Deal calls for Royce to develop new projects for the studio as well as to contribute to existing 20th shows.

The studio had been hoping to land Royce for some time, said 20th TV chairman

Gary Newman. They made him an offer last year but he was unable to make the move when “Men of a Certain Age” got a second-season renewal from TNT. But once it became clear this summer that “Men” had taken its last bow, 20th resumed its pursuit.

“We’ve talked to Mike a lot over the years but he was never available,” said Newman. “The work he’s done speaks to his talent and creativity. We love the diversity of shows he’s done over the years — multicamera comedy, single-camera comedy, one-hour dramedies. … As a writer his characters tend to be grounded in a real place, and then he puts a great twist on things. That’s exactly the formula we look for in a comedy writer.”

For Royce, hitching up with 20th was hardly a tough decision. The studio is home to some of his family’s favorite shows, and he was impressed by the creative risks the studio has taken with skeins like “Glee” and “Modern Family.”

“This is really just a desperate attempt for me to spend more time with my family,” he said. “It’s pretty incredible what (20th TV) has accomplished with its lineup of shows.
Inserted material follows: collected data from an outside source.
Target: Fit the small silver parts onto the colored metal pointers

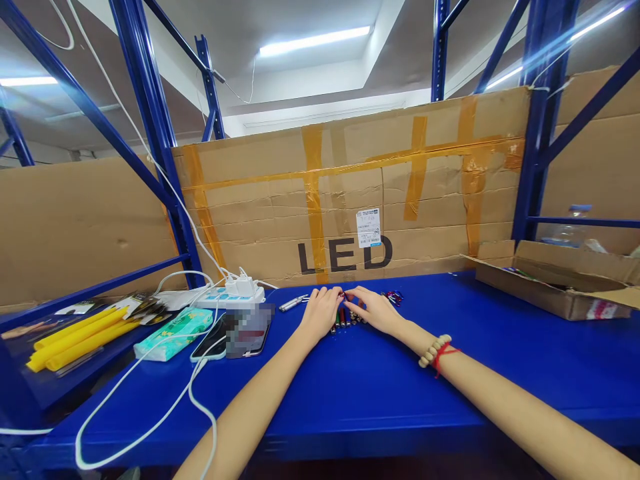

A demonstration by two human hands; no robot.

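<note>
Shelf (380, 393), front edge (370, 440) running beneath forearms (273, 380); left hand (321, 311), right hand (377, 312) nearly meeting over rods (343, 319), grip closure not showing.

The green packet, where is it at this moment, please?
In the head view, the green packet lies on the left of the blue table, between the yellow tubes and a phone, nearer than the power strip.

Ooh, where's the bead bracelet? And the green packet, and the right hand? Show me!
Bead bracelet (434, 351): head view, on the middle of its pale beads.
Green packet (184, 322): head view, on its top face.
Right hand (376, 311): head view, on the back of it.
</note>
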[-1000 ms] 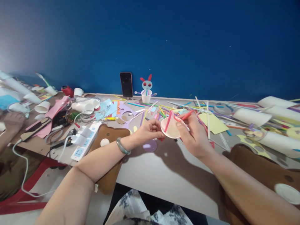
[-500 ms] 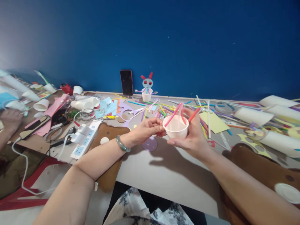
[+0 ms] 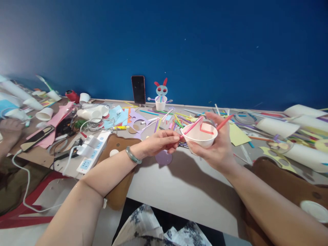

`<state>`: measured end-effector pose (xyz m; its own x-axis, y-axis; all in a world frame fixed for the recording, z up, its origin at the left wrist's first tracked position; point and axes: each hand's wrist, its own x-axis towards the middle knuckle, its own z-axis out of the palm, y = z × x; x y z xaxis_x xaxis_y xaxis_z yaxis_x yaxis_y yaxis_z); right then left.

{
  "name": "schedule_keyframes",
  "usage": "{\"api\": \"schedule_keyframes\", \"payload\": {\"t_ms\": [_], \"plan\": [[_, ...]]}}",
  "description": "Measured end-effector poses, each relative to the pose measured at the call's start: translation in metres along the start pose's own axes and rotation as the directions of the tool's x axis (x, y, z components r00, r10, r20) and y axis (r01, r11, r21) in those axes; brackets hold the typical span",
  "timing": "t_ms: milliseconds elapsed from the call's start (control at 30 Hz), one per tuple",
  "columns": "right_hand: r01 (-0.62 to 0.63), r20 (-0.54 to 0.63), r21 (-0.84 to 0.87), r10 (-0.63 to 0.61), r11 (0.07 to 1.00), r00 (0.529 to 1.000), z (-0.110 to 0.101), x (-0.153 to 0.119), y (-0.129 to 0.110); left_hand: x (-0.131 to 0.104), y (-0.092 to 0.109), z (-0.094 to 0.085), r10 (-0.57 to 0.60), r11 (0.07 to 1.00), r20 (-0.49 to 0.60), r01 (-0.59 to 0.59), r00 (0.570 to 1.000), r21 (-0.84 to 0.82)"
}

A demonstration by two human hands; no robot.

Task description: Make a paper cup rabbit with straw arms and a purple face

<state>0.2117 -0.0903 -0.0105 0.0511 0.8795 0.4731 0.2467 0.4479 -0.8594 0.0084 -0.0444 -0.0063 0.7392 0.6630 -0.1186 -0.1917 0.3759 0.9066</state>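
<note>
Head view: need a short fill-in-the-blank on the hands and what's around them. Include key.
1. The white cup is held in the person's ____ hand.
2. The other hand pinches the outer end of a ____ straw.
3. The paper figure standing beyond the hands has two ____ ears.
4. The phone stands upright in front of the ____ wall.

Missing words: right; pink; red; blue.
</note>
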Motion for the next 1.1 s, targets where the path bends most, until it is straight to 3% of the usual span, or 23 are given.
{"api": "schedule_keyframes", "payload": {"t_ms": [200,333,433,500,567,767,867,967,1100], "plan": [[0.047,0.102,-0.042,-0.042,0.998,0.994,0.001,0.000,0.005,0.002,0.002,-0.003,-0.067,0.996,-0.040,0.069,0.997,0.063],[0.092,0.243,-0.086,-0.068,0.992,0.968,0.000,0.000,0.011,0.002,0.006,-0.008,-0.102,0.969,-0.108,0.123,0.989,0.213],[0.114,0.303,-0.114,-0.075,0.987,0.950,-0.001,0.001,0.018,0.002,0.007,-0.008,0.014,0.941,-0.245,0.070,0.969,0.332],[0.100,0.289,-0.110,-0.064,0.989,0.955,0.000,0.002,0.022,0.003,0.007,-0.005,0.129,0.926,-0.332,0.005,0.935,0.376],[0.067,0.271,-0.108,-0.036,0.992,0.962,0.001,0.004,0.023,0.002,0.006,-0.002,0.199,0.928,-0.350,-0.061,0.915,0.368],[0.009,0.203,-0.094,0.011,0.996,0.979,0.002,0.006,0.017,0.001,0.004,-0.002,0.274,0.958,-0.161,-0.254,0.948,0.136],[-0.024,0.203,-0.063,0.036,0.998,0.978,0.001,0.003,0.013,0.001,0.004,-0.005,0.311,0.947,-0.052,-0.304,0.949,0.103],[-0.058,0.279,-0.026,0.063,0.998,0.958,0.000,-0.001,0.007,-0.001,0.008,-0.011,0.273,0.951,0.055,-0.278,0.961,0.138],[-0.033,0.393,-0.051,0.050,0.998,0.918,0.001,-0.003,-0.005,-0.005,0.019,-0.020,0.124,0.973,0.178,-0.154,0.976,0.171]]}}
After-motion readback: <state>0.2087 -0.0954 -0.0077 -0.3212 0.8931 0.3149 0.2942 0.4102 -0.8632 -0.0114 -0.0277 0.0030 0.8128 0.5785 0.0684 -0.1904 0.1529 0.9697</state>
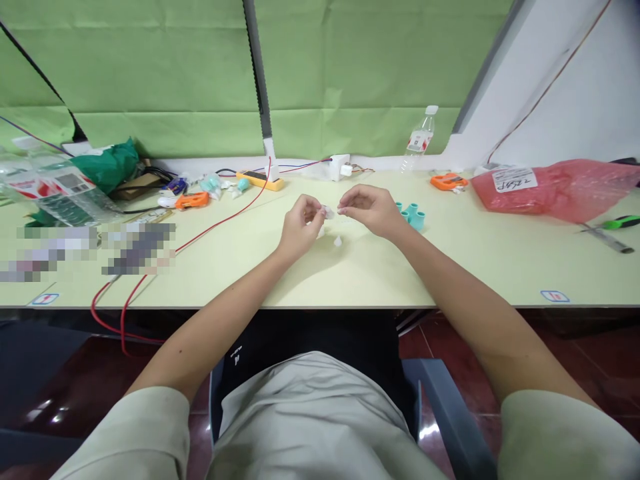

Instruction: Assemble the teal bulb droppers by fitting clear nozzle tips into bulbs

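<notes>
Our left hand [301, 223] pinches a small, whitish, translucent piece [329, 212] above the pale-yellow tabletop [380, 280].
Its thumb and fingers press on the piece; our right hand [369, 208] is just beside it, thumb and fingertips close, though we cannot tell whether they grip anything. Below lies a small white cone-shaped bit [338, 241], and beyond our right wrist we see a teal cluster of open-mouthed tubes [414, 217], insides unclear. At the back stands a clear plastic bottle with a red-and-white label [420, 139]; far left is a larger clear plastic bottle [60, 190]. To the right lies a bulging, translucent red plastic bag [530, 190] whose contents we cannot identify.
</notes>
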`<state>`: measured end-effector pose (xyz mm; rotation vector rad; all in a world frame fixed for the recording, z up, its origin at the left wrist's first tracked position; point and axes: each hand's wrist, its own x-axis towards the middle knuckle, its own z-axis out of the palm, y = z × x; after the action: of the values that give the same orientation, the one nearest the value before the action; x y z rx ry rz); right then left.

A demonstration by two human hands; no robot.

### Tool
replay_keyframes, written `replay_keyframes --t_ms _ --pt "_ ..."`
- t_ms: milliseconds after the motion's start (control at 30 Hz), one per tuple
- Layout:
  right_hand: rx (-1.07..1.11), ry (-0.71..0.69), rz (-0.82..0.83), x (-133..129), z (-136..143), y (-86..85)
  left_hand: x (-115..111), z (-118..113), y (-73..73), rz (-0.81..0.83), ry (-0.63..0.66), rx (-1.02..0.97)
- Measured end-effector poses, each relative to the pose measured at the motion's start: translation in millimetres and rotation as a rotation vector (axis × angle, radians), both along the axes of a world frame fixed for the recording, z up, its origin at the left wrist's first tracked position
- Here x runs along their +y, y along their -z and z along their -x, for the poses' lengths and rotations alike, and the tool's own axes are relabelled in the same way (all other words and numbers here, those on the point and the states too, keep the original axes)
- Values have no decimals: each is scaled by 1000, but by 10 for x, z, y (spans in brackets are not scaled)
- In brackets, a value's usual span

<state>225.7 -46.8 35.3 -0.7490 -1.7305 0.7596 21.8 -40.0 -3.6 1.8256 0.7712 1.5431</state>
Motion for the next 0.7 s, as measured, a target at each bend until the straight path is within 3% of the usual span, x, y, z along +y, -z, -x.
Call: replay_keyframes --t_ms 200,400,567,700 --pt "2 -44 65 -76 66 12 -22 -31 -57 154 130 -135" --pt "-150 -49 71 -40 31 63 1 -1 -64 108 61 -83" --pt "-497 -79 77 13 -75 69 -31 43 -59 7 13 153" --pt "-572 -32 86 60 -155 80 -115 62 -82 -49 3 395"
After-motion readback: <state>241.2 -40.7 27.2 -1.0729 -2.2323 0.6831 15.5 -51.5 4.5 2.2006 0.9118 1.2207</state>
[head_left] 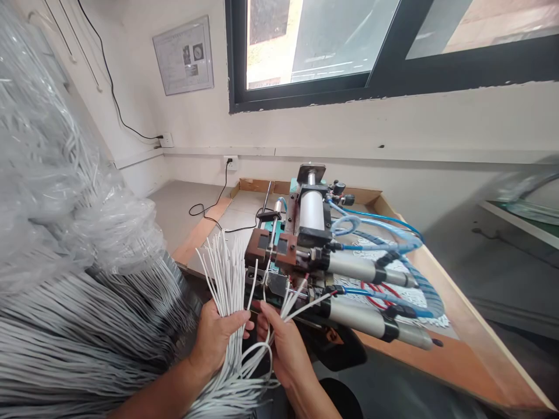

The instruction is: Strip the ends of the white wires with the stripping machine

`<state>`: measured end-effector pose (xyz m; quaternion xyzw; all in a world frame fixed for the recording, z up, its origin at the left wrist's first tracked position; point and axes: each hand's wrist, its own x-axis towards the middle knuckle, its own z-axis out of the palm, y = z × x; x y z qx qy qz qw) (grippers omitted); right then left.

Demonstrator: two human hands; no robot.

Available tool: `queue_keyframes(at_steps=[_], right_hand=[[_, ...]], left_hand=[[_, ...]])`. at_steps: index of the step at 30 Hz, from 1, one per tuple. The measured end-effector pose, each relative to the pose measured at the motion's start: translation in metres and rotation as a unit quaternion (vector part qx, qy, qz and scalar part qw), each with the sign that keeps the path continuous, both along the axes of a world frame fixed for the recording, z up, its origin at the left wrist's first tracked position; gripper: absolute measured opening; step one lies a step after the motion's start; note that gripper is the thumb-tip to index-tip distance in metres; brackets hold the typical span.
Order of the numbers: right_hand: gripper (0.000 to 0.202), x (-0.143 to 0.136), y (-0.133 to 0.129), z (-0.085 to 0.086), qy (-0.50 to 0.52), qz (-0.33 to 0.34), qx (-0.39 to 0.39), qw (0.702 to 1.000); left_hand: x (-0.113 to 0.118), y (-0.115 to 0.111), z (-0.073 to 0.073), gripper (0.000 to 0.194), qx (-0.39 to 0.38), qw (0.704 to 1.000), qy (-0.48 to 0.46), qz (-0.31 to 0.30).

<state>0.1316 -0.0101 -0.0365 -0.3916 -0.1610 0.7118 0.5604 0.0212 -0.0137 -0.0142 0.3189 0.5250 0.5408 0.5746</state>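
My left hand (216, 334) is wrapped round a thick bundle of white cables (229, 279), whose loose ends fan upward. Close beside it on the right, my right hand (279, 337) is closed on several white cables, their ends pointing up and to the right. One cable rises from its fingertips to the brown jaws (286, 249) of a pneumatic machine (311, 212) just ahead. Below both hands the cables hang in loops.
Large plastic-wrapped bundles of grey-white cables (87, 326) fill the left side. The machine's cylinders (356, 267) and blue air hoses (393, 220) extend right, over a wooden-edged table (437, 361) with white scraps. A black power cord lies behind.
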Motion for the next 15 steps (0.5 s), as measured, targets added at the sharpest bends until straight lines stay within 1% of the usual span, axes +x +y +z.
queue_keyframes(at_steps=[2, 3, 4, 7, 9, 11, 15], right_hand=[[0.027, -0.002, -0.001, 0.0, 0.001, 0.055, 0.016, 0.998], [0.028, -0.002, -0.002, -0.001, -0.01, 0.068, 0.029, 0.997], [0.027, -0.003, -0.004, -0.002, -0.03, 0.064, 0.043, 0.997], [0.025, -0.006, -0.008, -0.005, -0.102, -0.011, 0.073, 0.992], [0.023, -0.006, -0.01, -0.005, -0.118, -0.061, 0.084, 0.988], [0.023, -0.005, -0.009, -0.004, -0.106, -0.093, 0.076, 0.987], [0.023, -0.004, -0.001, 0.002, -0.041, -0.126, 0.018, 0.991]], left_hand=[[-0.001, -0.001, -0.002, 0.024, 0.009, 1.0, 0.002, -0.013], [-0.001, -0.001, -0.002, 0.022, 0.014, 1.0, 0.002, -0.018], [-0.002, -0.001, -0.003, 0.021, 0.021, 1.0, -0.001, -0.023], [-0.003, 0.0, -0.003, 0.017, 0.031, 0.998, -0.034, -0.034], [-0.004, 0.002, 0.0, 0.016, 0.025, 0.998, -0.043, -0.032], [-0.004, 0.004, 0.004, 0.017, 0.01, 0.999, -0.037, -0.016], [-0.003, 0.008, 0.01, 0.022, -0.005, 0.999, -0.041, 0.01]])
I wanted to be at a place where I had the potential to do not just one thing.”

Royce served a long hitch as a writer-producer on the CBS laffer “Everybody Loves Raymond.” After that show wrapped in 2005, he spearheaded HBO’s Louis C.K. half-hour “Lucky Louie” before reuniting with “Raymond” star Ray Romano for the much-praised dramedy “Men.”

Royce said he’s kicking around some ideas for family-based programs but wouldn’t detail any specifics. It was no secret that the axing of “Men” in July left him saddened but he’s now ready to saddle up again for greener pastures on the 20th Century Fox lot. “I’m really happy to be moving on,” Royce said. “I went through a whole experience doing something that was very dear to me. It was a tough breakup, and now I’m very happy to be focused on something else.”

Royce is repped by UTA, manager Cary Hoffman and attorney Jared Levine of Barnes Morris.